BANGLI, Balijani.id | Pasar Rakyat “Masyarakat Berbelanja dan Berbagi” yang digelar di Alun-Alun Kota Bangli bukan sekadar ruang transaksi musiman.
Di balik ramainya stan kuliner, hasil pertanian, peternakan, hingga kerajinan IKM/UMKM, tersimpan sebuah gerakan sosial-ekonomi besar yang digagas oleh Ketua Tim Penggerak PKK Provinsi Bali, Ny. Putri Suastini Koster.
Gagasan yang lahir dari kepengurusan TP PKK periode 2018–2023 ini mengusung konsep serupa arisan bulanan yang bergilir ke seluruh kabupaten/kota di Bali. Lewat dukungan anggaran sekitar Rp200 juta per kegiatan, Pasar Rakyat ini sukses memicu perputaran ekonomi yang berlipat ganda, bahkan sering kali menembus angka Rp500 juta hingga Rp800 juta dalam sehari.
Lebih dari Sekadar Angka Penjualan
Bagi Putri Koster, nilai transaksi bukanlah esensi utama. Nilai tertinggi dari program ini adalah terciptanya ekosistem gotong royong.
Melalui konsep “Berbelanja dan Berbagi”, pengurus PKK membeli langsung produk dari para pedagang lokal di lokasi, lalu menyalurkannya kembali kepada 100 warga yang membutuhkan dalam bentuk paket sembako.
“Belanjaannya tidak kami bawa pulang. Dari dana yang dimiliki PKK, kami berbagi. Kami membeli langsung produk para pedagang di sini agar manfaatnya kembali kepada masyarakat,” ungkap Putri Koster.
Ia juga menyerukan agar krama Bali mengutamakan produk lokal sendiri sebelum melirik produk luar. “Apa yang dihasilkan di Bali sebaiknya dinikmati semaksimalnya untuk Bali. Jangan sampai terbalik, produk kita dijual keluar, lalu kita dengan bangga membeli produk dari luar,” tegasnya.
Gerakan Perubahan Mindset Sampah
Selain memperkuat ekonomi, momentum ini dimanfaatkan untuk mengedukasi masyarakat terkait isu lingkungan.
Merujuk pada Pergub Bali Nomor 47 Tahun 2019, Putri Koster mengajak masyarakat mengubah pola pikir dari sekadar membuang sampah menjadi mengelola sampah berbasis sumber. Ia menekankan bahwa kebersihan Bali adalah tanggung jawab bersama, bukan hanya tugas pemerintah.

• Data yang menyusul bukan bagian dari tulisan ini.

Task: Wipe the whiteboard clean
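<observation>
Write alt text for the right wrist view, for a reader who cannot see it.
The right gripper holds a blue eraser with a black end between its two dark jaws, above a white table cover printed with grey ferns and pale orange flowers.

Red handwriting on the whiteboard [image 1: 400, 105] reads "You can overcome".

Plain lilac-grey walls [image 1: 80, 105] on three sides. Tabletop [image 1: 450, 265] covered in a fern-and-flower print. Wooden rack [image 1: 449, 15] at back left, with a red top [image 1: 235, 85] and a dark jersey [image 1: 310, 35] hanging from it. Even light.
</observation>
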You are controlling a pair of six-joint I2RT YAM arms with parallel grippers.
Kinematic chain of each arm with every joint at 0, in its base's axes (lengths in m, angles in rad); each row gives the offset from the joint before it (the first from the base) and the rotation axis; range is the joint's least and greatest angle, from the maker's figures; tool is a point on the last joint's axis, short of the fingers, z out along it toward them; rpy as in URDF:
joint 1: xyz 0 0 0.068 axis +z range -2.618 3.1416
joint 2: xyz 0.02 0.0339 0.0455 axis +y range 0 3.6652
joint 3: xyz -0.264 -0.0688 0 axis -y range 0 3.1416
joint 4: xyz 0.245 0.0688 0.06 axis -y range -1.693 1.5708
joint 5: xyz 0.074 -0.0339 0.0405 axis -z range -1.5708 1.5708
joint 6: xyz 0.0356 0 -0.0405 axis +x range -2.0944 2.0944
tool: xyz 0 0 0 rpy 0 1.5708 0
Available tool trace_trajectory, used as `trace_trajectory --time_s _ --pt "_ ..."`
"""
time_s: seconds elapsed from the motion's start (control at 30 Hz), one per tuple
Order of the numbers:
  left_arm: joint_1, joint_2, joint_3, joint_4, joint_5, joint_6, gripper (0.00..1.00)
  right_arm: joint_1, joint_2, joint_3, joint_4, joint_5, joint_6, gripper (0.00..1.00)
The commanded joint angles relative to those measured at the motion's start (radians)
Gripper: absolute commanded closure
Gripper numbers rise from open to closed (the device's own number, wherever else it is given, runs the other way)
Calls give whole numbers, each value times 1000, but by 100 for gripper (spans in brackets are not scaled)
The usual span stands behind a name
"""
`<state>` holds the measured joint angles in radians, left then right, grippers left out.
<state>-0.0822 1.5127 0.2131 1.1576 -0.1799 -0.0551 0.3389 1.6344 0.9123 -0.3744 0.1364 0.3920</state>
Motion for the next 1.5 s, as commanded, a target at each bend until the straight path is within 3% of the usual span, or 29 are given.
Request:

Panggung Potensi Unggulan Bangli
Ketua TP PKK Kabupaten Bangli, Ny. Sariasih Sedana Arta, menyambut baik acara ini sebagai ajang pameran potensi lokal. Bangli, yang dikenal sebagai produsen telur terbesar di Bali sekaligus satu-satunya penghasil telur Omega-3, memanfaatkan Pasar Rakyat ini untuk memperluas pasar ke seluruh Bali.
Melibatkan 27 pelaku IKM, 65 pelaku UMKM, dan 17 pelaku usaha pertanian, antusiasme warga Bangli begitu luar biasa. Terbukti hanya dalam waktu singkat hingga pukul 10.00 WITA, nilai transaksi yang tercatat sudah melesat di atas Rp217 juta.
Melalui sinergi ini, TP PKK kembali membuktikan perannya bukan sekadar organisasi pendamping, melainkan motor penggerak perubahan sosial yang nyata—mulai dari dapur keluarga hingga kelestarian lingkungan Bali.